The test for containment here is linear; if there are ten thousand items in the list then we have to look at all ten thousand of them to determine that the object is not in the list. This does not scale well.

The trick is to trade a small amount of increased memory burden for a huge amount of increased speed. The idea is to make many shorter lists, called “buckets”, and then be clever about quickly working out which bucket we’re looking at:

class Set<T>
{
  private List<T>[] buckets = new List<T>[100];
  public void Insert(T item)
  {
    int bucket = GetBucket(item.GetHashCode());
    if (Contains(item, bucket))
      return;
    if (buckets[bucket] == null)
    buckets[bucket] = new List<T>();
    buckets[bucket].Add(item);
  } 
  public bool Contains(T item)
  {
    return Contains(item, GetBucket(item.GetHashCode());
  }
  private int GetBucket(int hashcode)
  {
    unchecked
    {
      // A hash code can be negative, and thus its remainder can be negative also.
      // Do the math in unsigned ints to be sure we stay positive.
      return (int)((uint)hashcode % (uint)buckets.Length);
    }
  }
  private bool Contains(T item, int bucket)
  {
    if (buckets[bucket] != null)
    foreach(T member in buckets[bucket])
      if (member.Equals(item))
        return true;
    return false;
  }
}

Now if we have ten thousand items in the set then we are looking through one of a hundred buckets, each with on average a hundred items; the Contains operation just got a hundred times cheaper. On average.

There are plenty of improvements we could make to this hash table. But this quick sketch of a naive implementation of a hash table will do for now.

Rule: equal items have equal hashes
If two objects are equal then they must have the same hash code; or, equivalently, if two objects have different hash codes then they must be unequal.

Note that it is not a rule that if two objects have the same hash code, then they must be equal. There are only four billion or so possible hash codes, but obviously there are more than four billion possible objects. There are far more than four billion ten-character strings alone. Therefore there must be at least two unequal objects that share the same hash code.

Guideline: the integer returned by GetHashCode should never change
Ideally, the hash code of a mutable object should be computed from only fields which cannot mutate, and therefore the hash value of an object is the same for its entire lifetime.

However, this is only an ideal-situation guideline; the actual rule is:
Rule: the integer returned by GetHashCode must never change while the object is contained in a data structure that depends on the hash code remaining stable

If an object’s hash code can mutate while it is in the hash table then clearly the Contains method stops working.

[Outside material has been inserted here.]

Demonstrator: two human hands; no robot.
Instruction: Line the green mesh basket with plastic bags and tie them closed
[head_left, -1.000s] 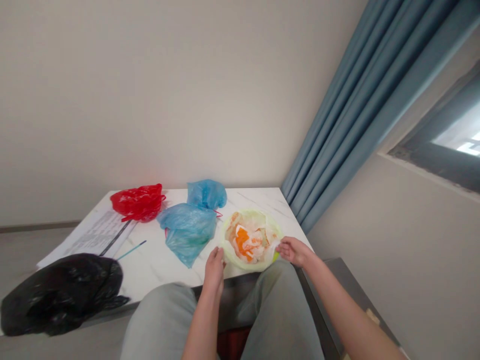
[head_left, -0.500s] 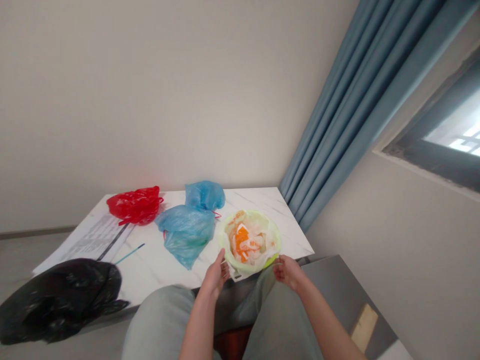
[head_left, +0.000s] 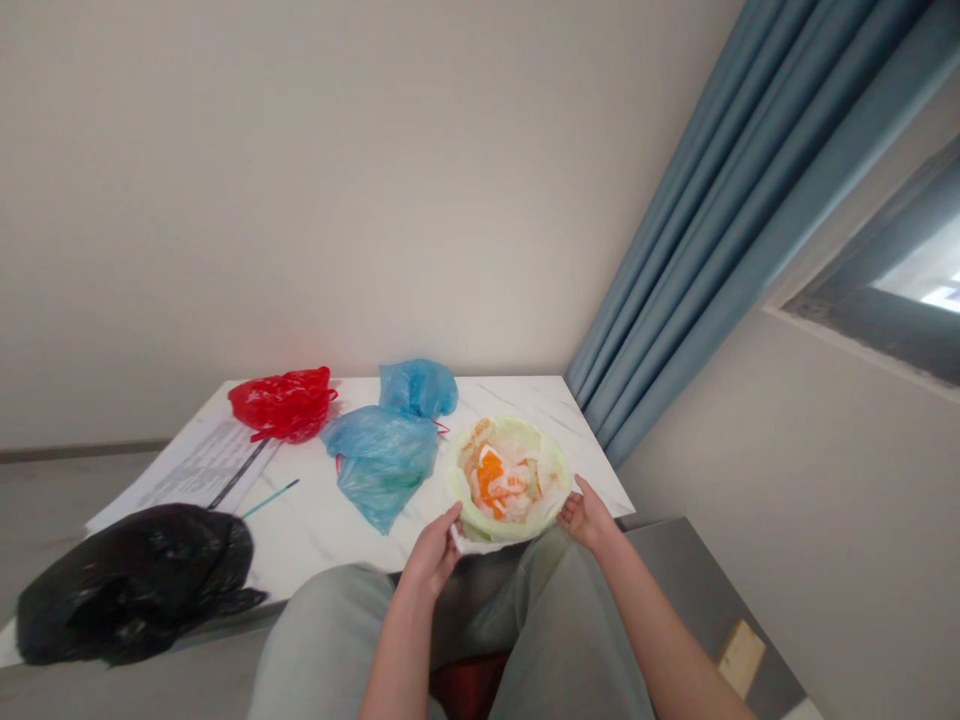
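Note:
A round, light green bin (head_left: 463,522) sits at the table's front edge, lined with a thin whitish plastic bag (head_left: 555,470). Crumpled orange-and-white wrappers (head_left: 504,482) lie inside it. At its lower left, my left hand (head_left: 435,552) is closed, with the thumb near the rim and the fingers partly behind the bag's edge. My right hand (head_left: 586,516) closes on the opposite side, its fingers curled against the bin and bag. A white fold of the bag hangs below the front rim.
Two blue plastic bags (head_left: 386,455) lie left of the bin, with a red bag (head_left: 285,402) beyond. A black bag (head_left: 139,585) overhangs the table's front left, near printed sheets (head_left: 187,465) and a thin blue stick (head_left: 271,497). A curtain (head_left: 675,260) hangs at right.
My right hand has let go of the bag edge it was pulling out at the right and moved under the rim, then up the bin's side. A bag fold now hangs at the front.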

You put the object in bucket #5, you mutate it, and when you ask the set whether it contains the mutated object, it looks in bucket #74 and doesn’t find it.

Rule: GetHashCode must never throw an exception, and must return
Getting a hash code simply calculates an integer; there’s no reason why it should ever fail. An implementation of GetHashCode should be able to handle any legal configuration of the object.

Guideline: the implementation of GetHashCode must be extremely fast
The whole point of GetHashCode is to optimize a lookup operation; if the call to GetHashCode is slower than looking through those ten thousand items one at a time, then you haven’t made a performance gain.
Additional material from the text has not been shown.